AAH Uganda gives the school’s 15 teachers a monthly incentive and provides learning materials such as books, pens, and chalk to both learners and teaching staff. Other items provided by the organisation include desks, chairs and tables. In addition, adolescent girls receive sanitary towels and inner clothes on school term basis.
“The incentives have helped us to buy motorcycles, which have made us report to school on time. We normally used bicycles to and from school, and this made most teachers not be able to arrive on time as they come from far,” said the school headmaster, Mr Innocent Tukundane.
To boost the infrastructure of the school, AAH Uganda constructed a fully-furnished five-block classroom to accommodate the surging number of pupils. The building was handed over to the school management, seven years ago.
Ms. Sarah Namono, AAH Uganda Assistant Project Officer for Education sector, says they will continue giving support to seven primary schools. “As part of our ongoing efforts to mentor schools’ human capacity, the organisation will continue to give technical support and supervision to schools such as Malembo, through management training and capacity building,” Namono explains.

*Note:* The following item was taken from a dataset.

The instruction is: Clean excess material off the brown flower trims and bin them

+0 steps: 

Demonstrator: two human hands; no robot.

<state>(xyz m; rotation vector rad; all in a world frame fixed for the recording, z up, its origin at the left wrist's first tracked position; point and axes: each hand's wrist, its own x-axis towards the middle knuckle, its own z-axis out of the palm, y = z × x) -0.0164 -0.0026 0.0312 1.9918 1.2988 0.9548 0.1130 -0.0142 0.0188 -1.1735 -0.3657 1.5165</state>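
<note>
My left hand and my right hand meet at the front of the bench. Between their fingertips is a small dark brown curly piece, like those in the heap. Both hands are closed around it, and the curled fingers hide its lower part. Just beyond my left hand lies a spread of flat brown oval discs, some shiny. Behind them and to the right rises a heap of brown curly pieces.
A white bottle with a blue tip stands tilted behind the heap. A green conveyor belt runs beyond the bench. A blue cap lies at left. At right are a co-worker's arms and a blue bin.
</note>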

One of the beneficiaries of the training at Malembo Primary School is Mr Nsengimana Ntahontuye, a refugee from DRC, currently a Mathematics and French teacher at the institution. “The programme has trained me in English and teaching methods. This has enabled me adapt to the Ugandan system of education,” says Ntahontuye.
AAH-I undertakes multi-sectoral interventions in Kyangwali Refugee Settlement such as education, health and livelihoods. Malembo is one of the seven schools supported by the organisation in the settlement, through infrastructure improvement and school feeding programme. One of the achievements of AAH Uganda in the education sector is the increase of children aged 3-5 years, in early childhood education from 26 percent in 2014 to 39 percent at the end of 2015.
There are over to 42, 000 refugees in Kyangwali drawn from DRC, Sudan, Rwanda, Burundi and Somalia.